RNA was isolated using TRI Reagent® and further purified using the RNeasy Mini Kit (Qiagen, UK, Catalogue No. 74106) which included a DNase digestion step. cDNA was synthesized from up to 4 μg of purified RNA using SuperScript™ reverse transcriptase (ThermoFisher Scientific, Catalogue No. 18091200) and subsequently amplified by Phusion high-fidelity polymerase (ThermoFisher Scientific, Catalogue No. F553) using primers designed to amplify all minigene transcripts. PCR products were visualized by electrophoresis on a 1–2% agarose gel and purified using the QIAquick Gel Extraction kit. Purified PCR products were Sanger sequenced and aligned to the reference sequence for the minigene vector using the SnapGene software suite and assessed for differences in splicing between wild-type and variant minigene constructs.

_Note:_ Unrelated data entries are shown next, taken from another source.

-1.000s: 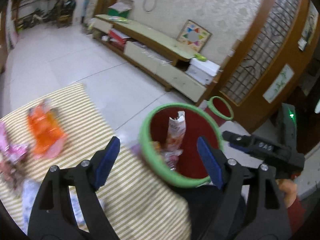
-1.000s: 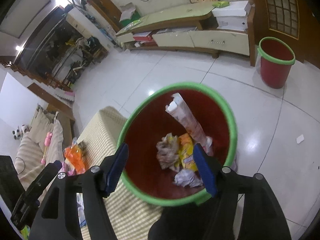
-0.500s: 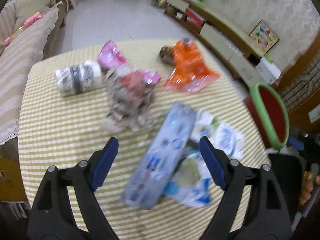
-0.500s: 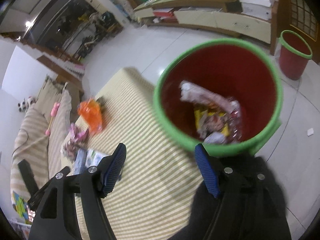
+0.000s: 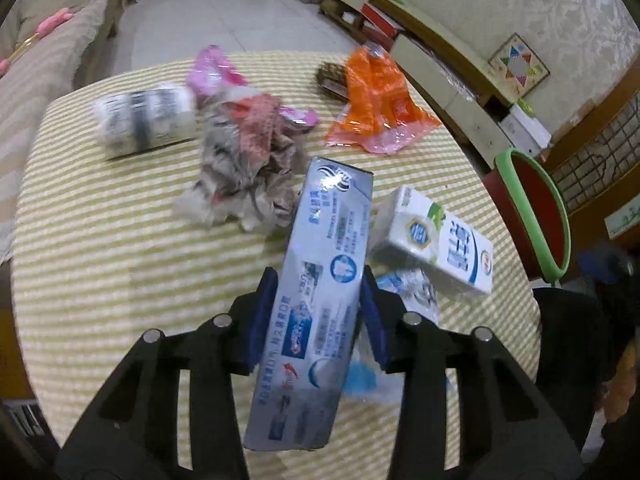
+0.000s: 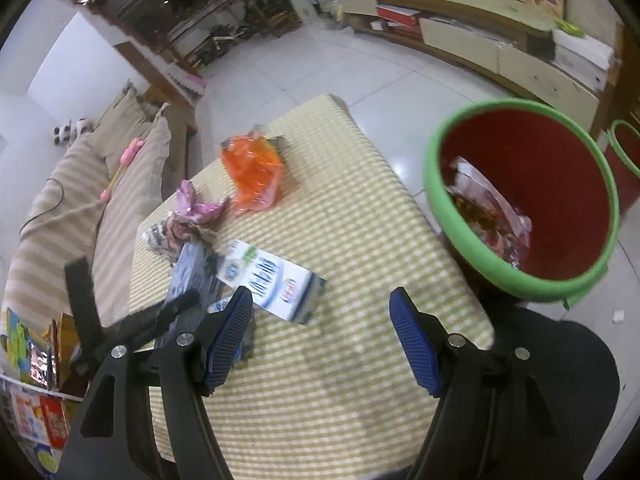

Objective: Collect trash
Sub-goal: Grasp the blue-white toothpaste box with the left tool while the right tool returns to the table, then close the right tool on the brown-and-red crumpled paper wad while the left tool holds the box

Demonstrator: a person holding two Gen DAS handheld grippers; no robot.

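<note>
My left gripper (image 5: 318, 316) is shut on a long blue-grey toothpaste box (image 5: 320, 288), its far end lifted over the striped table (image 5: 100, 248). On the table lie a white milk carton (image 5: 436, 240), crumpled paper (image 5: 248, 168), an orange wrapper (image 5: 376, 108), a pink wrapper (image 5: 212, 72) and a white roll (image 5: 144, 120). The red bin with a green rim (image 5: 536, 216) stands at the table's right edge. My right gripper (image 6: 320, 332) is open and empty above the table, left of the bin (image 6: 532, 200). The carton (image 6: 272, 280) and the box (image 6: 192, 272) show there too.
A sofa (image 6: 80, 200) runs along the table's left side. A second small red bin (image 6: 624, 160) stands on the tiled floor by a low wooden cabinet (image 6: 480, 36). A dark chair or clothing (image 6: 560, 380) sits below the bin.
My left gripper swung from the bin to the table, came down and closed on the toothpaste box. My right gripper drew back from over the bin toward the table and stayed open.
</note>
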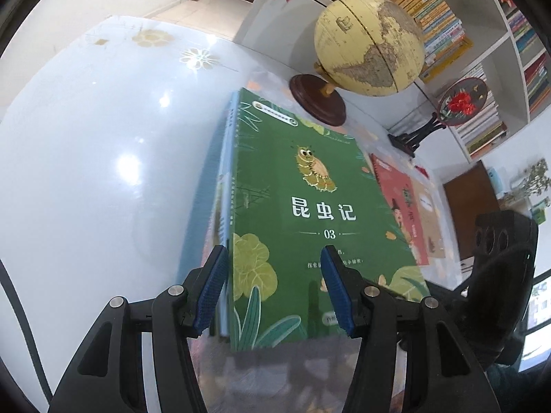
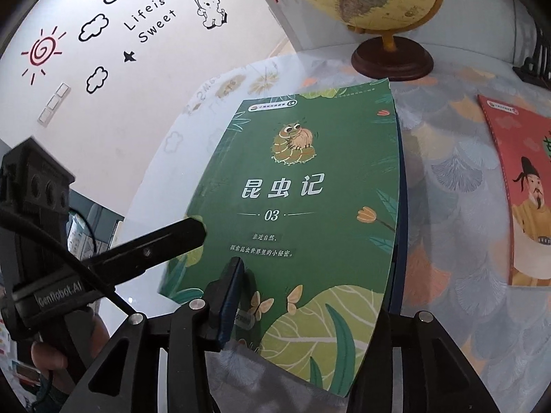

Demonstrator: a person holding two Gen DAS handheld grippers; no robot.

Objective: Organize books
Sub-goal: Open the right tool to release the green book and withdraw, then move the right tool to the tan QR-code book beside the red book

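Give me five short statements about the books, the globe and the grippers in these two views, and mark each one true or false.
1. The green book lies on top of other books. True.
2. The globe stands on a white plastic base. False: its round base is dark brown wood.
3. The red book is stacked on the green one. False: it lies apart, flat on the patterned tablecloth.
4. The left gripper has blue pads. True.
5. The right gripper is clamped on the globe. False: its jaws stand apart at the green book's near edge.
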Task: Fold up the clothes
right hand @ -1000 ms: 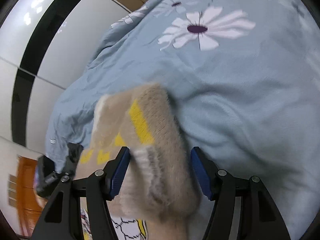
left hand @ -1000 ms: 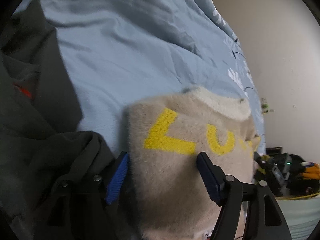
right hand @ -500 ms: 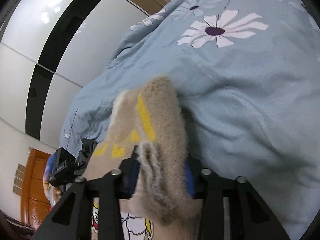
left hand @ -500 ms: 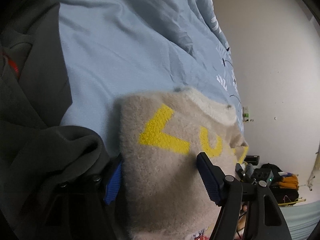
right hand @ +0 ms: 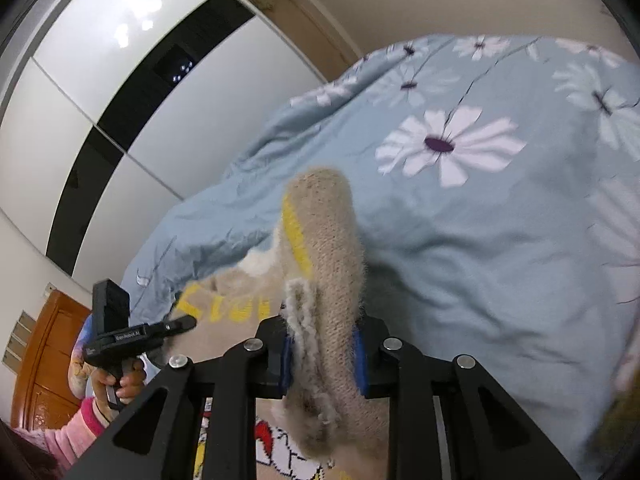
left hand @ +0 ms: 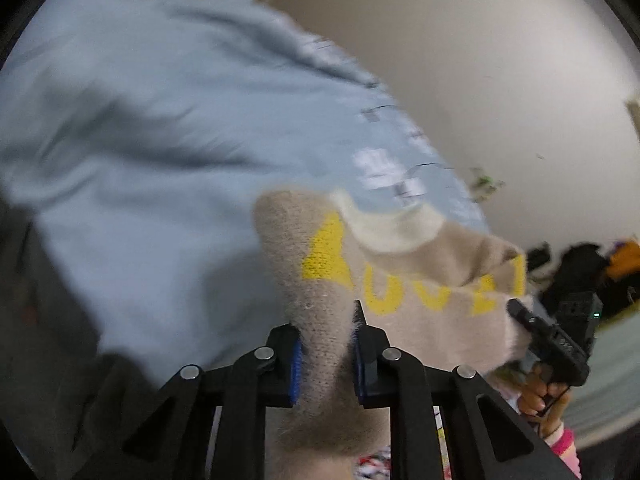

Comparison with GTEx datasets

Variants identified in GTEx v7 datasets were cross-referenced with prioritized variants from our cohort. FASTQs were downloaded from the Database of Genotypes and Phenotypes (dbGaP) under the project accession phs000424.v8.p2 for GTEx control individuals carrying prioritized variants. RNA-seq datasets for samples carrying prioritized variants were identified, and the TPM value of the tissues available were considered. RNA-seq data from tissues with a TPM value > 5 were considered and FASTQ datasets were processed as described previously49. Read alignments were visualized in IGV and Normalized Read Count (NRC) and intron retention levels were quantified. NRC is calculated as the proportional usage of non-canonical splice junctions compared to canonical splice junctions for any given site. NRC and intron retention levels for individuals carrying prioritized variants were compared to ten control individuals in the GTEx dataset.